Which lines run from the one containing "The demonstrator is" to the end of the listing? Copy them out exactly, leaving out the rest.

= = =

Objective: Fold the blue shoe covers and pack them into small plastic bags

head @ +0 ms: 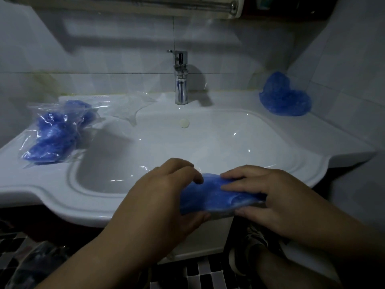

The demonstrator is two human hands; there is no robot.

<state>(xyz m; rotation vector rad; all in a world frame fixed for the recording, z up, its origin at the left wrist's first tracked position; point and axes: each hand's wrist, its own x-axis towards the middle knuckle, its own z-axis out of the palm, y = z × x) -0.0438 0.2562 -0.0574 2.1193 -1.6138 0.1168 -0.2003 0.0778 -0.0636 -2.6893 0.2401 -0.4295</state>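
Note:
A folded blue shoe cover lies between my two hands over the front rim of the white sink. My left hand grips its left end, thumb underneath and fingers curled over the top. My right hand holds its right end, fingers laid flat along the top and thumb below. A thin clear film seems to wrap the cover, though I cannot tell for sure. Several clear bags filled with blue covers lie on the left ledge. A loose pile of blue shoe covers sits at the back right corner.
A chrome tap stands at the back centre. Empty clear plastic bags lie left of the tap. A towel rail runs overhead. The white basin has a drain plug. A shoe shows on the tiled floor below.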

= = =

Your solution.
The demonstrator is two human hands; there is no robot.

<state>(xyz m; rotation vector rad; all in a world frame fixed for the recording, z up, its origin at the left wrist's first tracked position; point and axes: each hand's wrist, its own x-axis towards the middle knuckle, its own z-axis out of the palm, y = z × x) -0.0438 0.2562 -0.0574 2.1193 -1.6138 0.1168 -0.2003 0.0778 -0.0636 -2.6893 0.2401 -0.4295</state>
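Note:
A folded blue shoe cover lies between my two hands over the front rim of the white sink. My left hand grips its left end, thumb underneath and fingers curled over the top. My right hand holds its right end, fingers laid flat along the top and thumb below. A thin clear film seems to wrap the cover, though I cannot tell for sure. Several clear bags filled with blue covers lie on the left ledge. A loose pile of blue shoe covers sits at the back right corner.
A chrome tap stands at the back centre. Empty clear plastic bags lie left of the tap. A towel rail runs overhead. The white basin has a drain plug. A shoe shows on the tiled floor below.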

Nothing further is needed for this answer.